He ducked around another corner-and smacked into a needle-cactus. Not a real one, or he would have become a human pincushion; a mock one.
The cactus reached down with a prickly branch and gripped Bink by the neck. "Clumsy oaf!" it snorted. "Do you wish me to prettify your ugly face in the mud?"
Bink recognized that voice and that grip. "Chester!" he rasped past the constriction in his neck. "Chester Centaur!"
"Horseflies!" Chester swore. "You tricked me into giving myself away!" He eased his terrible grip slightly. "But now you'd better tell me who you are, or I might squeeze you like this." He squeezed, and Bink thought his head was going to pop off his body. Where was his talent now?
"Fink! Fink!" Bink squeaked, trying to pronounce his name when his lips would not quite close. "Stink!"
"I do not stink!" Chester said, becoming irritated. That made his grip tighten. "Not only are you homely as hell, you're impertinent." Then he did a double take. "Hey-you're wearing my face!"

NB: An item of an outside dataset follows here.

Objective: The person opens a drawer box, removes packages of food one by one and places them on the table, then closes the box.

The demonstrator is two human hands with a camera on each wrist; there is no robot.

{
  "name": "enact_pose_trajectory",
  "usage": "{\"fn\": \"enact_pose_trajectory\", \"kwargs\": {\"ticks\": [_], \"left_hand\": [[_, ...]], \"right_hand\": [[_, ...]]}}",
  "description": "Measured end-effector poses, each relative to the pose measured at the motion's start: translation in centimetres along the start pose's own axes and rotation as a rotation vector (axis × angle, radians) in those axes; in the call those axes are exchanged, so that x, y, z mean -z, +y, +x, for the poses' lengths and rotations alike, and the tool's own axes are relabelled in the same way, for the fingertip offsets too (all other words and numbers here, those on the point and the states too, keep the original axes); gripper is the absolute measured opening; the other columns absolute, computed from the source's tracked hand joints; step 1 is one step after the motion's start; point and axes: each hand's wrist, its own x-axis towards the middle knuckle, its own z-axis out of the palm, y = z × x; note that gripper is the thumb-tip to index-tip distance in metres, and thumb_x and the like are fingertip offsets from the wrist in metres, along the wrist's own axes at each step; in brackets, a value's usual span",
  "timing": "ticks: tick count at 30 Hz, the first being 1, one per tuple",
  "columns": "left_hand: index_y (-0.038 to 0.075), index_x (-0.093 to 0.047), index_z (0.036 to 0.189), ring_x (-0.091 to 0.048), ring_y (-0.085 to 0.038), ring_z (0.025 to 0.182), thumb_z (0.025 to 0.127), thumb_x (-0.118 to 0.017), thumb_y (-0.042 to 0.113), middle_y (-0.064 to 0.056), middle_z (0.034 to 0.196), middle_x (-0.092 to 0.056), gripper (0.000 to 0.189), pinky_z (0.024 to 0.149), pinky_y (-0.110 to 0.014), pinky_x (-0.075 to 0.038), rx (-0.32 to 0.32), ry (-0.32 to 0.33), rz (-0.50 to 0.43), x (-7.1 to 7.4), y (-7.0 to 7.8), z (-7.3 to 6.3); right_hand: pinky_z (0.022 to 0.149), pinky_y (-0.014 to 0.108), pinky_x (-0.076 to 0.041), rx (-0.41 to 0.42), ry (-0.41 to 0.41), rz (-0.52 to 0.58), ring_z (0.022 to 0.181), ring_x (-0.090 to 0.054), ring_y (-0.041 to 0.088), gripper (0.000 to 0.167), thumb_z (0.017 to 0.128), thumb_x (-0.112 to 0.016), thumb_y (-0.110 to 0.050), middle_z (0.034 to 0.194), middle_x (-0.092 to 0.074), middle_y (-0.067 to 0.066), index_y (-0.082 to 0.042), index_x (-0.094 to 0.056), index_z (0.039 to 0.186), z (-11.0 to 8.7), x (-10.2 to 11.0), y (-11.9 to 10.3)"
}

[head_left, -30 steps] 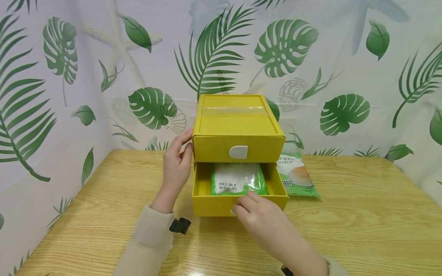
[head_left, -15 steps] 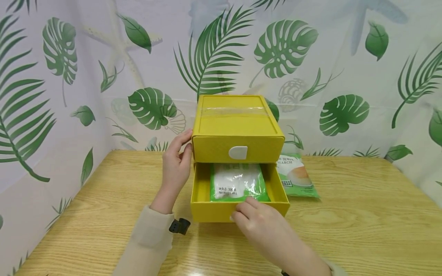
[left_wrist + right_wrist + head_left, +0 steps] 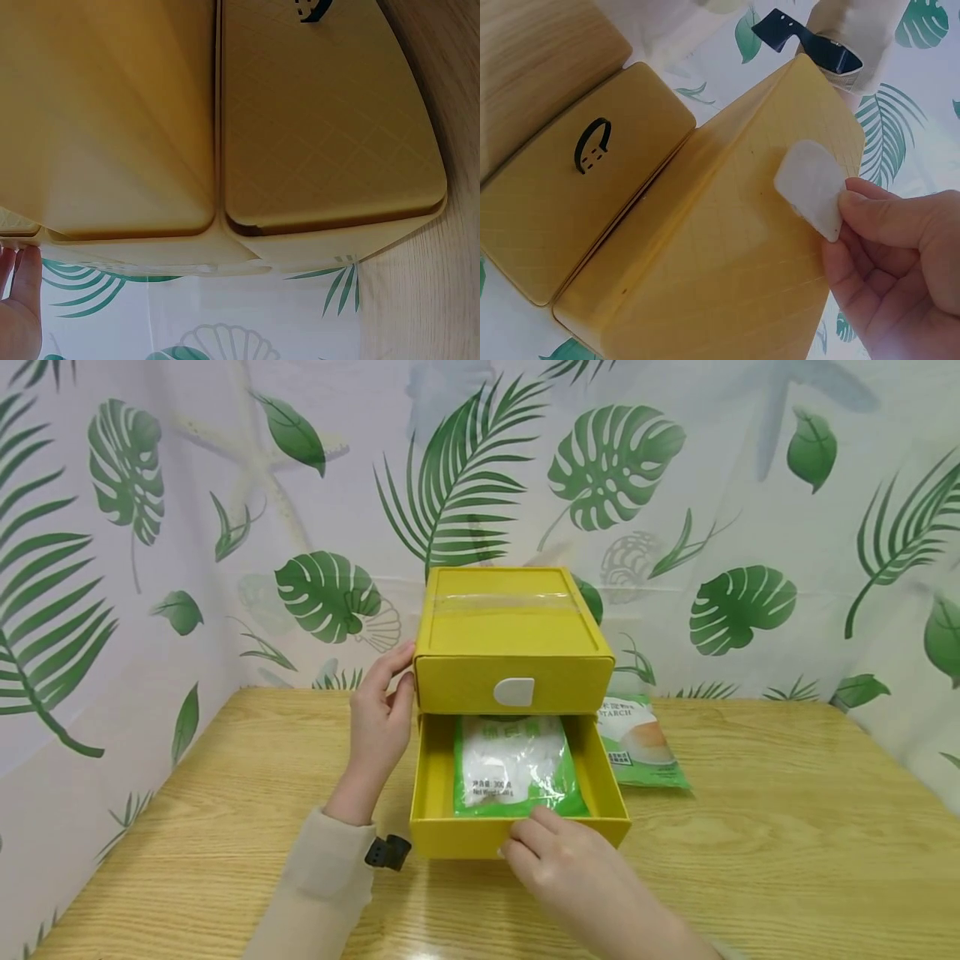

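Observation:
A yellow drawer cabinet (image 3: 517, 635) stands on the table, its upper drawer closed with a white tab on the front. Below it, a yellow drawer (image 3: 450, 839) is pulled well out. A green and white packet (image 3: 498, 768) lies flat inside, its back end under the upper drawer. My right hand (image 3: 573, 868) is at this drawer's front; in the right wrist view its thumb and fingers pinch the white tab handle (image 3: 810, 184). My left hand (image 3: 378, 718) rests against the cabinet's left side near the upper drawer, fingers fairly straight.
Another green and white starch packet (image 3: 641, 743) lies on the wooden table (image 3: 772, 827), right of the cabinet. A lower drawer front with a black loop handle (image 3: 604, 142) shows in the right wrist view. Behind hangs a leaf-print cloth (image 3: 480, 468).
The drawer has slid out toward me with my right hand at its tab, and more of the packet inside shows. My left hand has stayed at the cabinet's side.

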Motion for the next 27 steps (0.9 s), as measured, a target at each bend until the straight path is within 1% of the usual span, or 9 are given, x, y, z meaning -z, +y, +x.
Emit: {"fn": "enact_pose_trajectory", "kwargs": {"ticks": [2,3,4,7,10,17,22,25,27], "left_hand": [[0.001,-0.056,0.116,-0.049,-0.017,0.108,0.090,-0.047,0.001,-0.007,0.121,-0.053,0.028,0.076,-0.029,-0.050,0.005,-0.003,0.004,-0.01,0.04,-0.01],[0.001,-0.056,0.116,-0.049,-0.017,0.108,0.090,-0.047,0.000,-0.008,0.121,-0.052,0.028,0.076,-0.030,-0.050,0.009,-0.005,0.008,-0.01,0.03,0.00],[-0.002,-0.055,0.115,-0.050,-0.018,0.107,0.089,-0.046,-0.004,-0.009,0.120,-0.053,0.028,0.076,-0.030,-0.051,0.026,-0.010,0.043,0.07,0.73,0.08],[-0.004,-0.055,0.115,-0.050,-0.019,0.108,0.087,-0.046,-0.007,-0.012,0.120,-0.053,0.029,0.075,-0.030,-0.051,0.042,-0.012,0.052,0.06,0.79,0.12],[-0.004,-0.055,0.115,-0.050,-0.019,0.107,0.088,-0.046,-0.007,-0.012,0.120,-0.053,0.029,0.076,-0.029,-0.050,0.051,-0.013,0.053,0.06,0.86,0.14],[-0.004,-0.055,0.114,-0.050,-0.018,0.107,0.087,-0.046,-0.008,-0.012,0.119,-0.053,0.028,0.075,-0.027,-0.050,0.048,-0.012,0.060,0.07,0.69,0.13],[-0.004,-0.055,0.114,-0.050,-0.018,0.107,0.087,-0.046,-0.008,-0.012,0.119,-0.053,0.029,0.075,-0.028,-0.051,0.042,-0.008,0.055,0.06,0.71,0.14],[-0.004,-0.056,0.114,-0.050,-0.019,0.107,0.087,-0.046,-0.008,-0.013,0.118,-0.054,0.029,0.075,-0.030,-0.051,0.042,-0.006,0.052,0.05,0.72,0.16],[-0.004,-0.056,0.114,-0.050,-0.019,0.107,0.087,-0.046,-0.008,-0.012,0.118,-0.054,0.029,0.075,-0.030,-0.051,0.043,-0.005,0.052,0.05,0.74,0.16]], "right_hand": [[0.065,0.020,-0.048,0.005,-0.014,-0.008,0.073,-0.051,0.016,0.016,0.065,-0.067,0.006,0.079,-0.058,0.004,-0.002,-0.064,0.079,-0.01,0.10,-0.12],[0.066,0.020,-0.048,0.005,-0.018,-0.008,0.073,-0.051,0.016,0.016,0.065,-0.067,0.005,0.080,-0.058,0.004,-0.002,-0.064,0.080,0.01,0.13,-0.17],[0.067,0.021,-0.048,0.005,-0.019,-0.011,0.073,-0.051,0.016,0.015,0.066,-0.067,0.005,0.080,-0.058,0.004,-0.002,-0.064,0.080,0.03,0.15,-0.20],[0.067,0.022,-0.048,0.003,-0.024,-0.015,0.073,-0.051,0.017,0.014,0.067,-0.065,0.004,0.080,-0.058,0.004,-0.002,-0.064,0.080,0.03,0.21,-0.30],[0.067,0.022,-0.048,0.006,-0.016,-0.017,0.072,-0.051,0.017,0.012,0.068,-0.062,0.003,0.079,-0.058,0.004,-0.002,-0.064,0.079,0.03,0.23,-0.34],[0.065,0.021,-0.047,0.017,-0.023,-0.014,0.072,-0.050,0.016,0.012,0.068,-0.063,0.003,0.079,-0.058,0.004,-0.003,-0.064,0.079,0.01,0.33,-0.39],[0.064,0.021,-0.047,0.026,-0.017,-0.022,0.071,-0.050,0.016,0.012,0.071,-0.055,0.002,0.079,-0.058,0.004,-0.003,-0.063,0.078,0.02,0.27,-0.49],[0.064,0.021,-0.047,0.024,-0.022,-0.029,0.071,-0.050,0.016,0.013,0.071,-0.054,0.002,0.079,-0.058,0.003,-0.003,-0.063,0.078,0.02,0.33,-0.54],[0.064,0.021,-0.047,0.022,-0.028,-0.026,0.071,-0.050,0.016,0.012,0.070,-0.057,0.003,0.079,-0.059,0.003,-0.004,-0.063,0.078,0.03,0.42,-0.57]]}}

Bink had forgotten: he was in costume. The centaur's surprise caused him to relax momentarily, and Bink snatched his opportunity. "I'm Bink! Your friend! In illusion guise!"
Chester pondered. No centaur was stupid, but this one tended to think with his muscles. "If you're trying to fool me-"
"Remember Herman the hermit? How I met him in the wilderness, and he saved Xanth from the wiggle swarm with his will-o'-the-wisp magic? The finest centaur of them all!"
Chester finally put Bink down. "Uncle Herman," be agreed, smiling. The effect was horrendous on the cactus-face. "I guess you're okay. But what are you doing in my form?"
"The same thing you're doing in cactus form," Bink said, massaging his throat. "Attending the masquerade ball." His neck did not seem to be damaged, so his talent must have let this encounter be.